As part of the acquisition, Ascent Multifamily placed a long-term deed restriction on the asset so that units remained affordable to households earning 30 to 80 percent of the area median income (AMI).

“The current environment has actually been favorable for us,” said Jaeger. “We’re able to have a lower cost of capital with our affordable fund that we’re deploying. That enables us to compete well with the former value-add buyers that are looking for that double-digit return.”

Another bright spot in the multifamily continuum that the panel discussed is active adult. The property category, which falls into the sweet spot between market-rate multifamily and independent living for seniors, has become a darling in the investment community as occupancy and rent growth remain positive.

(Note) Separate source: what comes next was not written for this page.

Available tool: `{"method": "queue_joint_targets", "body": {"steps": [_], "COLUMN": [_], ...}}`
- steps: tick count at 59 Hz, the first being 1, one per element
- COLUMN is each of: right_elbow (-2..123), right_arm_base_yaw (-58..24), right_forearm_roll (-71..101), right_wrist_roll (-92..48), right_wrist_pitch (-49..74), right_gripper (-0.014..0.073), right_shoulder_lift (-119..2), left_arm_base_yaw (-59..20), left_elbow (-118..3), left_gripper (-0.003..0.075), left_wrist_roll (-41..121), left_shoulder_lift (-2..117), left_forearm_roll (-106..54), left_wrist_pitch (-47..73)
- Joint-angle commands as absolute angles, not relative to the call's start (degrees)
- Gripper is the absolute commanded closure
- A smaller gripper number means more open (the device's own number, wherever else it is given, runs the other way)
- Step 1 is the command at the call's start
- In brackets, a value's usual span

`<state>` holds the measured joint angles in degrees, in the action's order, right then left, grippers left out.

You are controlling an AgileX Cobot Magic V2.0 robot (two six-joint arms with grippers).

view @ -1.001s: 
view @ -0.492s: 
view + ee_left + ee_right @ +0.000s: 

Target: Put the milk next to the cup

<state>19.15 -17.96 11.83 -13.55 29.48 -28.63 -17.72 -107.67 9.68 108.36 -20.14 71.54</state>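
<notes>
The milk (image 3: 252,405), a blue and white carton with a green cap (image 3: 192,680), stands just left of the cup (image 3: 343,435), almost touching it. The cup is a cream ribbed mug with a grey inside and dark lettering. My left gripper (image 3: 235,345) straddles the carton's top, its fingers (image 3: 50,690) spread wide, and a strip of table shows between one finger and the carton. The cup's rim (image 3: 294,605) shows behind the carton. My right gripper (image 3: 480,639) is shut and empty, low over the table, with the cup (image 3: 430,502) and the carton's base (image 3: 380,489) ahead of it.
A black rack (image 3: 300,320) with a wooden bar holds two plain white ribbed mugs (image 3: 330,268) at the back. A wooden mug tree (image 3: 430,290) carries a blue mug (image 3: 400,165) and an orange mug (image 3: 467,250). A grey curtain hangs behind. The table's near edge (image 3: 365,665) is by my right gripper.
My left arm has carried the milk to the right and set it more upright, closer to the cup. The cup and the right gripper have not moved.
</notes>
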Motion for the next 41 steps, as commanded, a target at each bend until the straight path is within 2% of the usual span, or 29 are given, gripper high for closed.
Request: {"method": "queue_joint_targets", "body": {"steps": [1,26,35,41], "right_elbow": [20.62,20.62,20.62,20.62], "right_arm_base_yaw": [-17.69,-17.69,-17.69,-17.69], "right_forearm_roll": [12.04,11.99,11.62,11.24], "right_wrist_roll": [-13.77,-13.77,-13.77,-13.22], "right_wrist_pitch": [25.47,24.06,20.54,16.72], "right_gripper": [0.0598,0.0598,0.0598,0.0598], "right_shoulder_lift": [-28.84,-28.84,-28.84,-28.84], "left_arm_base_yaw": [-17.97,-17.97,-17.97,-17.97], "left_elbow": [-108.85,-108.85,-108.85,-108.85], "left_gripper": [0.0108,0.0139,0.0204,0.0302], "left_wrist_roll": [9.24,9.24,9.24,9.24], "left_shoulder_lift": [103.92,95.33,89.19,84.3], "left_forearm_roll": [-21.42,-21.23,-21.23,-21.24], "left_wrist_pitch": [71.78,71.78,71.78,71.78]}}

“Institutional equity is very interested in active adult,” said Chester of Blaze Capital. “That’s largely driven by the fundamentals. We can point to our portfolio where we’re getting 75 percent retention and 70 percent renewal growth.”

Blaze Capital purchased a pair of active adult communities in metro Atlanta in late 2022 — Hardy Springs in Dallas and Annabelle on Main in Duluth — and Chester said the firm has another community in lease-up in the Carolinas.

Chester added that the active adult category is not without its challenges, and because of the limited supply it’s “thinly traded” and consolidated within a few entrenched firms, though there are opportunities among newer deliveries for buyers willing to take on lease-up risk.

Russell said that AvalonBay has also been thinking outside of just market-rate acquisitions lately. The company has been actively investing in development deals with third parties.

“A lot of lenders aren’t lending as high into the [capital] stack as they used to, so that presents some opportunity to participate in some third-party deals by helping bridge those gaps,” said Russell.